Επεξεργασία

Κοινή χρήση μέσω


Create and manage data assets

APPLIES TO: Azure CLI ml extension v2 (current) Python SDK azure-ai-ml v2 (current)

This article shows how to create and manage data assets in Azure Machine Learning.

Data assets can help when you need:

  • Versioning: Data assets support data versioning.
  • Reproducibility: Once you create a data asset version, it is immutable. It cannot be modified or deleted. Therefore, training jobs or pipelines that consume the data asset can be reproduced.
  • Auditability: Because the data asset version is immutable, you can track the asset versions, who updated a version, and when the version updates occurred.
  • Lineage: For any given data asset, you can view which jobs or pipelines consume the data.
  • Ease-of-use: An Azure machine learning data asset resembles web browser bookmarks (favorites). Instead of remembering long storage paths (URIs) that reference your frequently-used data on Azure Storage, you can create a data asset version and then access that version of the asset with a friendly name (for example: azureml:<my_data_asset_name>:<version>).

Tip

To access your data in an interactive session (for example, a notebook) or a job, you are not required to first create a data asset. You can use Datastore URIs to access the data. Datastore URIs offer a simple way to access data to get started with Azure machine learning.

Prerequisites

To create and work with data assets, you need:

Create data assets

When you create your data asset, you need to set the data asset type. Azure Machine Learning supports three data asset types:

Type API Canonical Scenarios
File
Reference a single file
uri_file Read a single file on Azure Storage (the file can have any format).
Folder
Reference a folder
uri_folder Read a folder of parquet/CSV files into Pandas/Spark.

Read unstructured data (images, text, audio, etc.) located in a folder.
Table
Reference a data table
mltable You have a complex schema subject to frequent changes, or you need a subset of large tabular data.

AutoML with Tables.

Read unstructured data (images, text, audio, etc.) data that is spread across multiple storage locations.

Note

Only use embedded newlines in csv files if you register the data as an MLTable. Embedded newlines in csv files might cause misaligned field values when you read the data. MLTable has the support_multi_line parameter available in the read_delimited transformation, to interpret quoted line breaks as one record.

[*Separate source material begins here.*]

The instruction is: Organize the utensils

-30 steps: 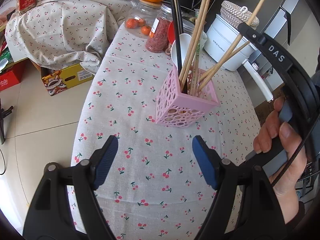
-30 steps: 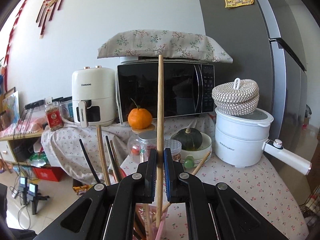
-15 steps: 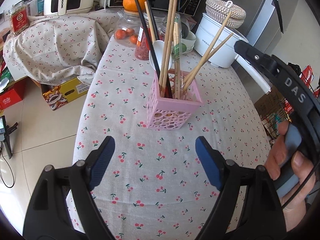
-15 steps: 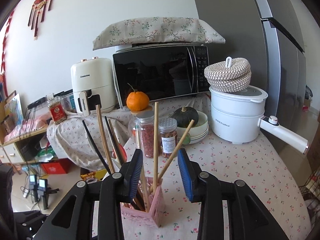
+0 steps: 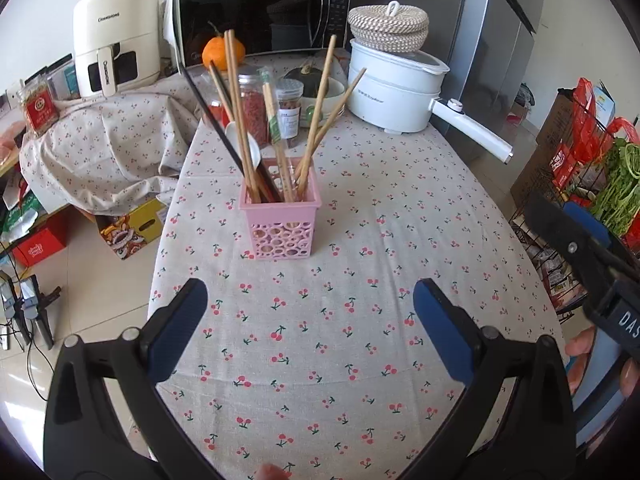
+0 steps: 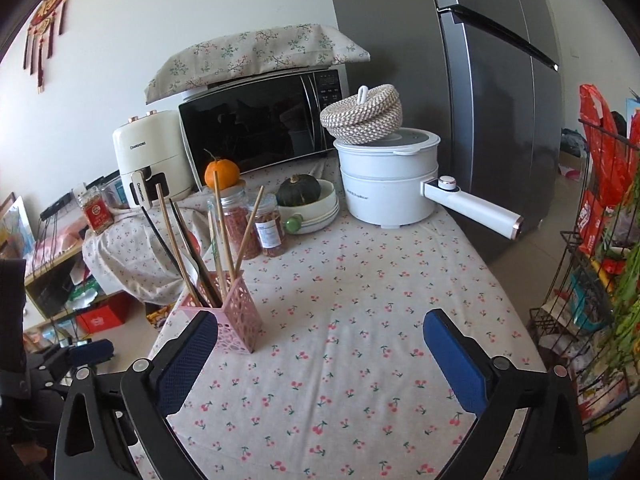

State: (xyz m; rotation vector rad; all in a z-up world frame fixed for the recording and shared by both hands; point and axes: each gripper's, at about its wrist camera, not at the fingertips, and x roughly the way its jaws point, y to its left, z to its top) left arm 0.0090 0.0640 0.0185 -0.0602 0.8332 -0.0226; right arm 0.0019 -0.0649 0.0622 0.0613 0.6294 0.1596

When you consume the data asset in an Azure Machine Learning job, you can either mount or download the asset to the compute node(s). For more information, please visit Modes.

Also, you must specify a path parameter that points to the data asset location. Supported paths include:

Location Examples
A path on your local computer ./home/username/data/my_data
A path on a Datastore azureml://datastores/<data_store_name>/paths/<path>
A path on a public http(s) server https://raw.githubusercontent.com/pandas-dev/pandas/main/doc/data/titanic.csv
A path on Azure Storage (Blob) wasbs://<containername>@<accountname>.blob.core.windows.net/<path_to_data>/
(ADLS gen2) abfss://<file_system>@<account_name>.dfs.core.windows.net/<path>
(ADLS gen1) adl://<accountname>.azuredatalakestore.net/<path_to_data>/

Note

When you create a data asset from a local path, it will automatically upload to the default Azure Machine Learning cloud datastore.

Create a data asset: File type

A data asset of a File (uri_file) type points to a single file on storage (for example, a CSV file). You can create a file typed data asset with:

Create a YAML file, and copy-and-paste the following code snippet. Be sure to update the <> placeholders with the

  • name of your data asset
  • the version
  • description
  • path to a single file on a supported location
$schema: https://azuremlschemas.azureedge.net/latest/data.schema.json

# Supported paths include:
# local: './<path>/<file>' (this will be automatically uploaded to cloud storage)
# blob:  'wasbs://<container_name>@<account_name>.blob.core.windows.net/<path>/<file>'
# ADLS gen2: 'abfss://<file_system>@<account_name>.dfs.core.windows.net/<path>/<file>'
# Datastore: 'azureml://datastores/<data_store_name>/paths/<path>/<file>'

type: uri_file
name: <NAME OF DATA ASSET>
version: <VERSION>
description: <DESCRIPTION>
path: <SUPPORTED PATH>

Next, execute the following command in the CLI. Be sure to update the <filename> placeholder to the YAML filename.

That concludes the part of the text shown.